▶ _WORK ITEM_: In the material below, print every line exactly and omit the pictures.

▶ _SUPPLIED MATERIAL_:
------

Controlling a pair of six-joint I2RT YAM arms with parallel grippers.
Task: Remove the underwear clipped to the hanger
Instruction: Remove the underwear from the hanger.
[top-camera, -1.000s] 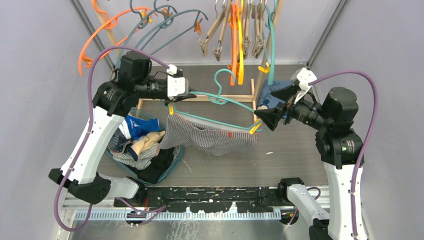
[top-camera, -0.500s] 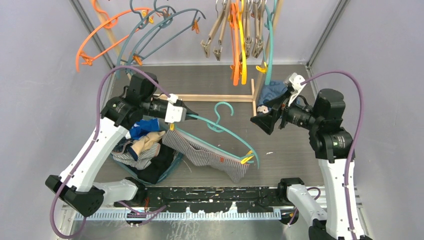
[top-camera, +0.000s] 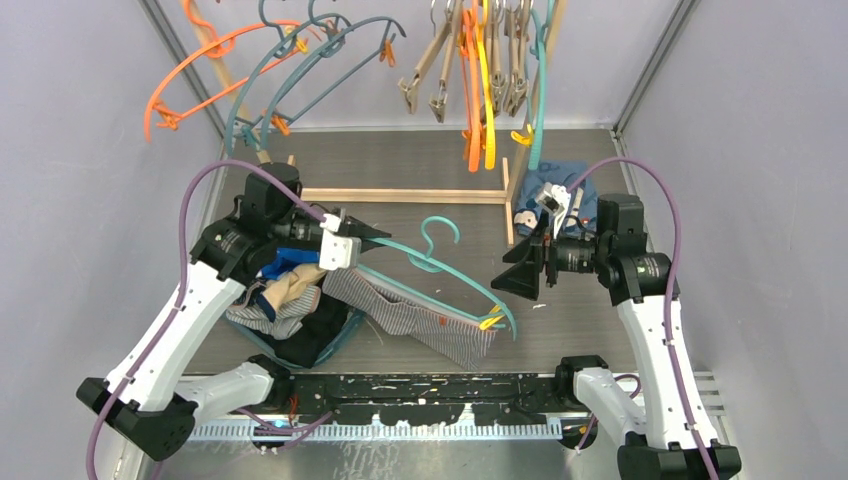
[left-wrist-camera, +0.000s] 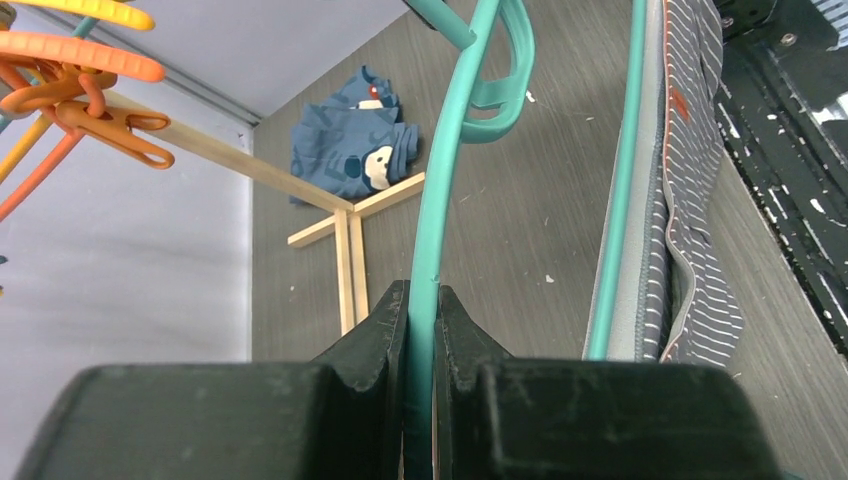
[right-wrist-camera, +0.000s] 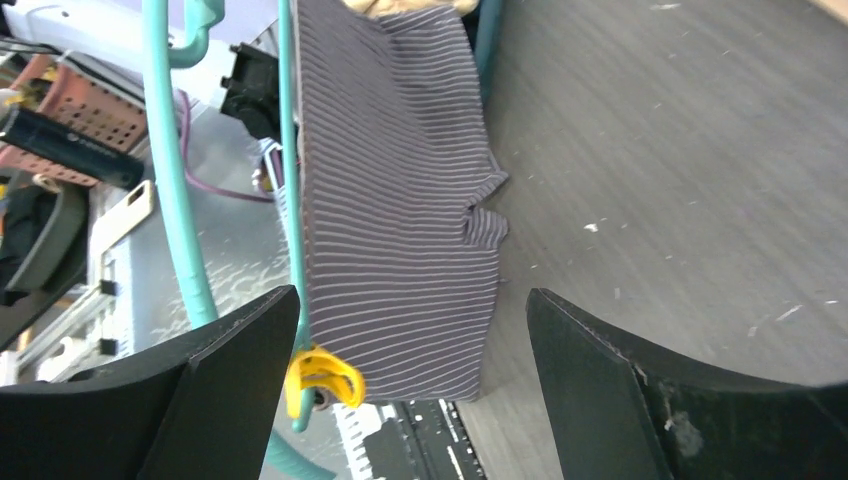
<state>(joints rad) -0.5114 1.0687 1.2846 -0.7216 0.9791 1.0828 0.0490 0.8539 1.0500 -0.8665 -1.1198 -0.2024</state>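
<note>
Underwear (top-camera: 420, 318), navy w/ white pinstripes, hangs from the teal hanger (left-wrist-camera: 428, 220) btwn the two arms. It sits just on the right-arm side of the clothes pile (top-camera: 295, 295) and close to the black rail (top-camera: 430, 385) at the near edge of the table (top-camera: 420, 160). Hanger is tilted, its far end low. A yellow clip (right-wrist-camera: 320, 375) at that low end pins the fabric's corner to the bar, and the waistband runs along the bar w/ a small orange tag (left-wrist-camera: 680, 100) showing. Can't tell if the hem touches the table. Left gripper (left-wrist-camera: 420, 300) is clamped on the hanger's upper arm near the pile end, fingers pressed tight against the teal rod on both sides. Right gripper (right-wrist-camera: 412, 300) has its fingers spread wide apart, holding nothing. It's aimed at the clipped end, near the clip but not touching it or the cloth. Beyond, a cartoon-print garment (left-wrist-camera: 355, 150) lies by the foot of the wooden frame (left-wrist-camera: 345, 260), well apart from the hanger.
</note>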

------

▶ _RESPONSE AREA_:
Controlling a pair of six-joint I2RT YAM arms with parallel grippers.
Task: Remove the underwear clipped to the hanger
Instruction: Remove the underwear from the hanger.
[top-camera, -1.000s] 
[top-camera, -0.500s] 
[top-camera, +0.000s] 
[left-wrist-camera, +0.000s] 
[right-wrist-camera, +0.000s] 
<state>(joints rad) -0.5114 1.0687 1.2846 -0.7216 0.9791 1.0828 0.0490 0.8539 1.0500 -0.8665 -1.1198 -0.2024</state>
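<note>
Underwear (top-camera: 420, 318), navy w/ white pinstripes, hangs from the teal hanger (left-wrist-camera: 428, 220) btwn the two arms. It sits just on the right-arm side of the clothes pile (top-camera: 295, 295) and close to the black rail (top-camera: 430, 385) at the near edge of the table (top-camera: 420, 160). Hanger is tilted, its far end low. A yellow clip (right-wrist-camera: 320, 375) at that low end pins the fabric's corner to the bar, and the waistband runs along the bar w/ a small orange tag (left-wrist-camera: 680, 100) showing. Can't tell if the hem touches the table. Left gripper (left-wrist-camera: 420, 300) is clamped on the hanger's upper arm near the pile end, fingers pressed tight against the teal rod on both sides. Right gripper (right-wrist-camera: 412, 300) has its fingers spread wide apart, holding nothing. It's aimed at the clipped end, near the clip but not touching it or the cloth. Beyond, a cartoon-print garment (left-wrist-camera: 355, 150) lies by the foot of the wooden frame (left-wrist-camera: 345, 260), well apart from the hanger.
</note>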

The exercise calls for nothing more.